Exercise aim:
Reproduce the data shown below exactly.

Source data:
○ ○ ○ ○ ○

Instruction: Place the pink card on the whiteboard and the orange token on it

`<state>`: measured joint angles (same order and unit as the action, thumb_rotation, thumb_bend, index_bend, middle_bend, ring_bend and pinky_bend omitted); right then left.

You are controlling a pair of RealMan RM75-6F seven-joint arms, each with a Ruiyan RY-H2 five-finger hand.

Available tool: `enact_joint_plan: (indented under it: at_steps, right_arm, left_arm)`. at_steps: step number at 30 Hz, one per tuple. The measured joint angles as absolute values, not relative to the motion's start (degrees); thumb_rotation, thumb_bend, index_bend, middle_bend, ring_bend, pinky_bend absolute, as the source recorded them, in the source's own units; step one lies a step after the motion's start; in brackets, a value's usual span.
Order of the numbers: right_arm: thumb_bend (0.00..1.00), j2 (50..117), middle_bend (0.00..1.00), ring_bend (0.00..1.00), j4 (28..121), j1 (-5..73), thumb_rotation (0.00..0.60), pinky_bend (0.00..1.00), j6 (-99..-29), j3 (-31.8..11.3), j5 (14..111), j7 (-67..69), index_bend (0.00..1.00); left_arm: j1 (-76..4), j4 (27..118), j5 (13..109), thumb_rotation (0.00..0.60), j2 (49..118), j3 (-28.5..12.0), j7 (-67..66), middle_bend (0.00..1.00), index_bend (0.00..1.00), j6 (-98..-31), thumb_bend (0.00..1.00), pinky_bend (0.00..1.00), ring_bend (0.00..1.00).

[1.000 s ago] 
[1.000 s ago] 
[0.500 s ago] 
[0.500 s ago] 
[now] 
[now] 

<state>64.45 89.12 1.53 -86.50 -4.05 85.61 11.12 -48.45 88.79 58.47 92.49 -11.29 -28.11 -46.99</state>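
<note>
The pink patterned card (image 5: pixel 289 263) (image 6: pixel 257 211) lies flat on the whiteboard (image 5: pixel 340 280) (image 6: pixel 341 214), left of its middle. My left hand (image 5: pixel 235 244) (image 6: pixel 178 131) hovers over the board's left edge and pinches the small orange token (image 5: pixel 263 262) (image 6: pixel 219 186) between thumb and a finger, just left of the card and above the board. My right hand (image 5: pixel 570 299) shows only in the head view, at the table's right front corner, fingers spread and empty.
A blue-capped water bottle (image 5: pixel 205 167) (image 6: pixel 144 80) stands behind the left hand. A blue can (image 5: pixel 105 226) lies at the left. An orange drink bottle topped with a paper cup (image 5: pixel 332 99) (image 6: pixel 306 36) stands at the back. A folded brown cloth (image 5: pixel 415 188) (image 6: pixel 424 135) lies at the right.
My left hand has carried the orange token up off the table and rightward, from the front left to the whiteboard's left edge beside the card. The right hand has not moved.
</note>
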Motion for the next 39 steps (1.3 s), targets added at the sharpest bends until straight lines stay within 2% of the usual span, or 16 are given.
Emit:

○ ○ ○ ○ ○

Result of the task:
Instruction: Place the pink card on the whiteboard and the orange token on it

`<state>`: measured joint angles (same order and unit as the action, thumb_rotation, thumb_bend, index_bend, middle_bend, ring_bend and pinky_bend omitted); right then left.

You are controlling a pair of RealMan RM75-6F seven-joint arms, each with a Ruiyan RY-H2 five-finger hand.

Available tool: `enact_joint_plan: (indented under it: at_steps, right_arm, left_arm)`. at_steps: step number at 30 Hz, one per tuple. The measured joint angles as absolute values, not relative to the motion's start (degrees); thumb_rotation, thumb_bend, index_bend, middle_bend, ring_bend, pinky_bend absolute, as the source recorded them, in the source's own units; step one lies a step after the motion's start; in brackets, a value's usual span.
Order of the numbers: right_arm: thumb_bend (0.00..1.00), j2 (50..117), middle_bend (0.00..1.00), ring_bend (0.00..1.00), j4 (28..121), j1 (-5..73), thumb_rotation (0.00..0.60), pinky_bend (0.00..1.00), j6 (-99..-29), j3 (-31.8..11.3), j5 (14..111), j7 (-67..69), index_bend (0.00..1.00); left_arm: j1 (-76..4), j4 (27..118), j5 (13..109), thumb_rotation (0.00..0.60), j2 (49..118), j3 (-28.5..12.0), j7 (-67..66), middle_bend (0.00..1.00), index_bend (0.00..1.00), j6 (-98..-31), thumb_bend (0.00..1.00), pinky_bend (0.00..1.00), ring_bend (0.00..1.00).

[1.000 s ago] 
[1.000 s ago] 
[0.500 s ago] 
[0.500 s ago] 
[now] 
[now] 

<state>64.45 89.12 1.53 -86.50 -4.05 85.61 11.12 -48.45 88.79 58.47 92.49 -11.29 -28.11 -46.99</state>
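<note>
The pink patterned card (image 5: pixel 289 263) (image 6: pixel 257 211) lies flat on the whiteboard (image 5: pixel 340 280) (image 6: pixel 341 214), left of its middle. My left hand (image 5: pixel 235 244) (image 6: pixel 178 131) hovers over the board's left edge and pinches the small orange token (image 5: pixel 263 262) (image 6: pixel 219 186) between thumb and a finger, just left of the card and above the board. My right hand (image 5: pixel 570 299) shows only in the head view, at the table's right front corner, fingers spread and empty.
A blue-capped water bottle (image 5: pixel 205 167) (image 6: pixel 144 80) stands behind the left hand. A blue can (image 5: pixel 105 226) lies at the left. An orange drink bottle topped with a paper cup (image 5: pixel 332 99) (image 6: pixel 306 36) stands at the back. A folded brown cloth (image 5: pixel 415 188) (image 6: pixel 424 135) lies at the right.
My left hand has carried the orange token up off the table and rightward, from the front left to the whiteboard's left edge beside the card. The right hand has not moved.
</note>
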Motion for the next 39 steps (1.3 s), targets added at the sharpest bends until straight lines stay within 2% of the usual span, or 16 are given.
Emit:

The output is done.